I’d like, if I may, to indulge in two of my favorite minor gems in Rich’s works. One, titled “An ancient Indian diplomatic dispute” (1987) delightfully solves the problem of why one king took grave offense at a draft treaty. Grammar is the fundamental science in India, just as mathematics is in the West. And there are grammatical rules for Sanskrit which stipulate that, in an enumeration of A and B, the more important comes first; if they are equal, word length determines the order. The more powerful king refused to come in at number 2 in the draft treaty. Simple! but it had defeated all prior interpreters. Short as this article is, it shows one of the most important traits of Rich’s scholarship: an uncanny ability to bring all branches of knowledge to bear together on manifestations of Indian culture.
Another piece that I particularly treasure is Rich’s presidential address to the American Oriental Society, in 2015. This is one of the toughest assignments one can get. It has to be of sufficient importance to be later upgradable to a scholarly paper, with footnotes and other academic trappings, for publication in the Society’s journal. And yet, one has to keep it simple and lively, since it has to be delivered after the Sunday evening libations and banquet, to an audience whose interests are scattered over all parts of Asia. Rich’s address “How tall should a Buddha be?” nailed it. It was aptly illustrated and delivered at a perfect tempo, with a few pinches of self-deprecating humor, without harm to its scholarly significance.

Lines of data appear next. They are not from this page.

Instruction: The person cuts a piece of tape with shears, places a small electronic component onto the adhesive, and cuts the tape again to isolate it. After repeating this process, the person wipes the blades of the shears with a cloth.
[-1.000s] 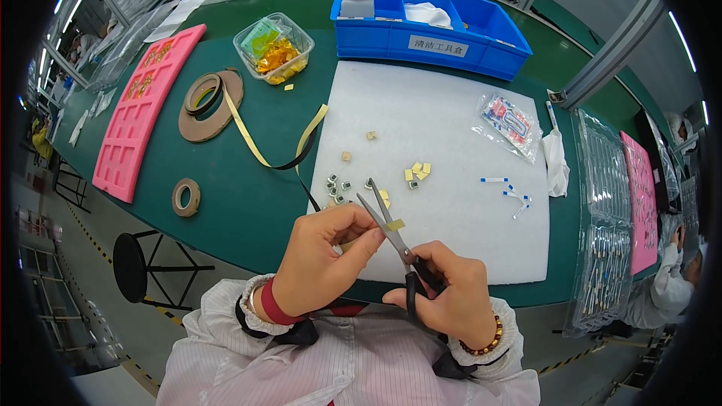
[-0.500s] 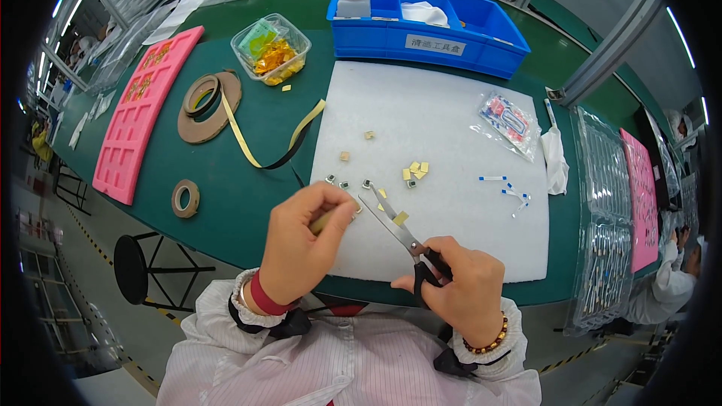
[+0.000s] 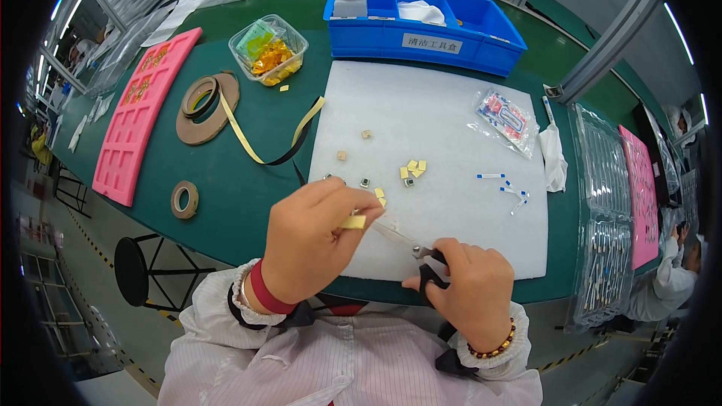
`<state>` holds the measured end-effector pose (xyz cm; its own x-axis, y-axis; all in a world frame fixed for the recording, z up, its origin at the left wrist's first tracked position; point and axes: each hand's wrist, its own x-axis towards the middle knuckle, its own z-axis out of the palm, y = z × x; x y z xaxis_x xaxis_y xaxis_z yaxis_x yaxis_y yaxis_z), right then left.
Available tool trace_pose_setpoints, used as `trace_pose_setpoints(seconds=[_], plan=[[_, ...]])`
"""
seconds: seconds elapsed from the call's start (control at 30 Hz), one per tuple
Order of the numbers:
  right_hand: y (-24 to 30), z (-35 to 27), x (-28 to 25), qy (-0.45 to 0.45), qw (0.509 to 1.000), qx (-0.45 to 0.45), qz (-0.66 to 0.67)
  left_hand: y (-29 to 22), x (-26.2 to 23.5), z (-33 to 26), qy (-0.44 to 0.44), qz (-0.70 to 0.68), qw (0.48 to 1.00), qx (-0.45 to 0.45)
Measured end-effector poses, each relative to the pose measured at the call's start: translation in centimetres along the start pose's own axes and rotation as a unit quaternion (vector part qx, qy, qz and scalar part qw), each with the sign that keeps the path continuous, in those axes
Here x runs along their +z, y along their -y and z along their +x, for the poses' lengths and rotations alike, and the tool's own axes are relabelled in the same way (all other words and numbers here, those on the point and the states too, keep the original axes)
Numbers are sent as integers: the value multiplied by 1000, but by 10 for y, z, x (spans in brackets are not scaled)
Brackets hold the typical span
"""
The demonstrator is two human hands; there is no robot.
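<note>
My left hand (image 3: 312, 237) pinches a short yellow tape strip (image 3: 353, 222) between thumb and fingers, over the front of the white foam sheet (image 3: 451, 120). In my right hand (image 3: 477, 289) is a pair of scissors (image 3: 418, 252) with black handles, thumb and fingers on the loops. Their blades point up and left to my left fingertips, which hide the tips; whether they touch I cannot tell. Beyond the left hand lie several small dark square parts (image 3: 365, 182) and yellow tape pieces (image 3: 379, 193). More yellow squares (image 3: 413, 167) are grouped near the sheet's middle.
At the left are a tape reel (image 3: 207, 113) with a yellow-and-black strip trailing from it, a smaller tape roll (image 3: 185, 199), a pink tray (image 3: 124, 150) and a clear tub (image 3: 269, 49). A blue divided box (image 3: 429, 41) stands behind the sheet. Clear trays (image 3: 602, 225) lie right.
My left hand has moved right, to the scissor blades, and turned so the yellow strip shows at its fingers. My right hand and the scissors have shifted slightly right; the blades look closer together.
</note>
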<state>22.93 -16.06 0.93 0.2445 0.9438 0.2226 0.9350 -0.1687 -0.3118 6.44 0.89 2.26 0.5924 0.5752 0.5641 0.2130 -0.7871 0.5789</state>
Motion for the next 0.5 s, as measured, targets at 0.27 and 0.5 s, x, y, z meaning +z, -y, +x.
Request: trace_pose_setpoints(seconds=[0.27,0.5], plan=[[-16,-7,-18,-90,988,87,-88,29,19,-2,162,-11,984,-67],[-12,-2,-15,-105,987,110,48,7,0,5,133,4,988,-79]])
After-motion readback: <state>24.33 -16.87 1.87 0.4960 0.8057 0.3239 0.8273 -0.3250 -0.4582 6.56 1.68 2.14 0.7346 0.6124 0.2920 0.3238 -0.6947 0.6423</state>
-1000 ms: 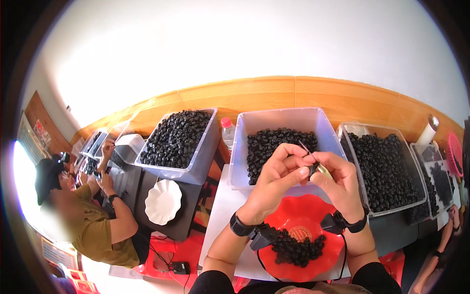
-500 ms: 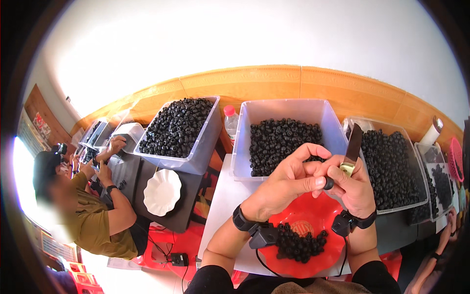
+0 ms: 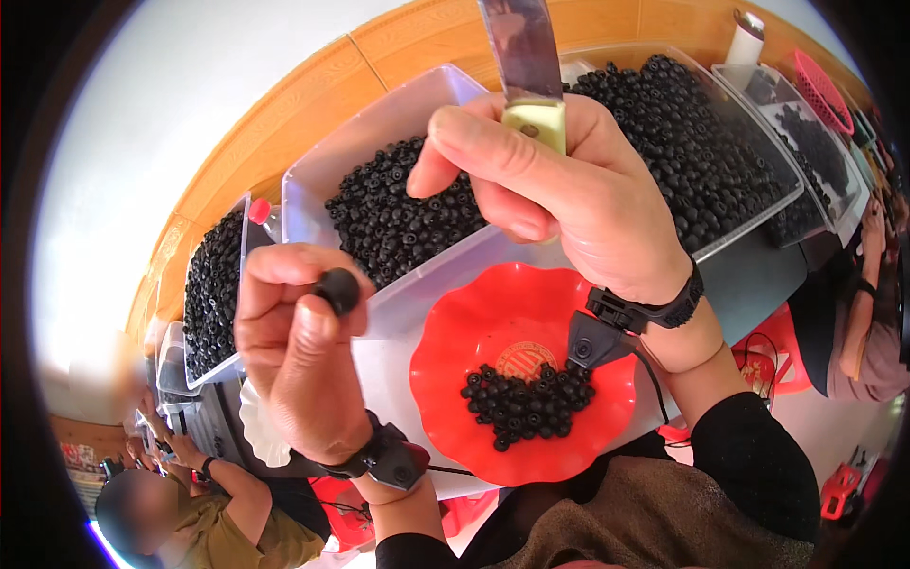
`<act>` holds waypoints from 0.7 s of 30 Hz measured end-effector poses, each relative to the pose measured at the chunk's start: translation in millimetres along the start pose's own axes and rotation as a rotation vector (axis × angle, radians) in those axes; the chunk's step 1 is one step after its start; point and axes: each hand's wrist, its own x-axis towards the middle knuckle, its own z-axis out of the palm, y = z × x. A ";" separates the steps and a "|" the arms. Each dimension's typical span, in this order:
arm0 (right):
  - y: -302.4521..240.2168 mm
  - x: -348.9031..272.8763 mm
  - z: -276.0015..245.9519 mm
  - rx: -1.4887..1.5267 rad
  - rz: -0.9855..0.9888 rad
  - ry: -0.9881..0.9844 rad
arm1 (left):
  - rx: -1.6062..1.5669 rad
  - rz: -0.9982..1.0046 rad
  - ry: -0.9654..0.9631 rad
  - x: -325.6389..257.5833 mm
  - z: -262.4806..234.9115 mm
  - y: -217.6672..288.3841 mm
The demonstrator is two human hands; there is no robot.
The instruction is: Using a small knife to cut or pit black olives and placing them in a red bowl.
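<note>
Pinched between the thumb and fingers of my left hand (image 3: 308, 365) is a small round black piece (image 3: 338, 290). My right hand (image 3: 607, 213) is closed on a knife (image 3: 540, 120), its pale yellow-green handle in the fist and its broad dark blade pointing up and away from me. The two hands are apart, both raised above the table. Below and between them lies a red scalloped bowl (image 3: 464, 313) with a heap of similar round black pieces (image 3: 527, 410); several of these show a hole.
Along the wall stand clear plastic bins, a middle one (image 3: 389, 308) and a right one (image 3: 758, 223), full of black pieces. A bottle with a red cap (image 3: 261, 211) stands between bins. A co-worker (image 3: 223, 517) sits at lower left, near a white scalloped plate (image 3: 261, 427); another person's arm (image 3: 863, 294) shows at right.
My hands have separated, the left moving left with the black piece, the right keeping the knife. The view has turned and shifted rightward, and both hands appear larger.
</note>
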 end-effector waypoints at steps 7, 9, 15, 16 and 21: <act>-3.3 -9.1 -0.1 0.010 -0.091 0.042 | 0.543 0.154 0.251 2.6 12.7 -1.9; 1.5 -13.4 -6.7 0.037 -0.083 0.031 | 0.503 0.187 0.226 -3.4 21.6 0.8; 9.8 -30.5 -45.9 0.108 -0.138 -0.056 | 0.535 -0.349 -0.519 -17.4 56.9 -33.3; 8.2 -32.7 -48.9 0.132 -0.157 -0.084 | 0.684 -0.284 -0.651 -20.0 60.5 -41.6; -2.6 -25.5 -59.0 0.220 -0.295 -0.267 | 0.778 -0.538 -0.944 -43.7 64.4 -77.7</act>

To conclude, I beg to add one item to your list of publications, Rich. Carol’s City of Mirrors is also a part of your accomplishments. You supported her scholarship throughout her life; you endured the long separations that her fieldwork required; and you refused to accept that her work might remain unpublished. You engineered the publication of her work by drafting competent editors in her little-trodden, but fascinating field. It is a book that does you both credit, both of you former students of whom I am incredibly proud.
So, thank you, Rich, for all your gifts to Indology to date. And thank you for the students you have nurtured and given to our field. When all is said and done, when our books and articles get to be known, if we are so lucky, as “classic” or “pioneering,” it is those students and those students’ students, and on, who will constitute a continuing gift to our field. So, thank you, Rich, and best wishes for the coming years. Retirement is wonderfully liberating. Enjoy more time with Robin, Jesse, Sarah, and Adin, the apple of your eye. And be more productive than ever. The best is yet to come.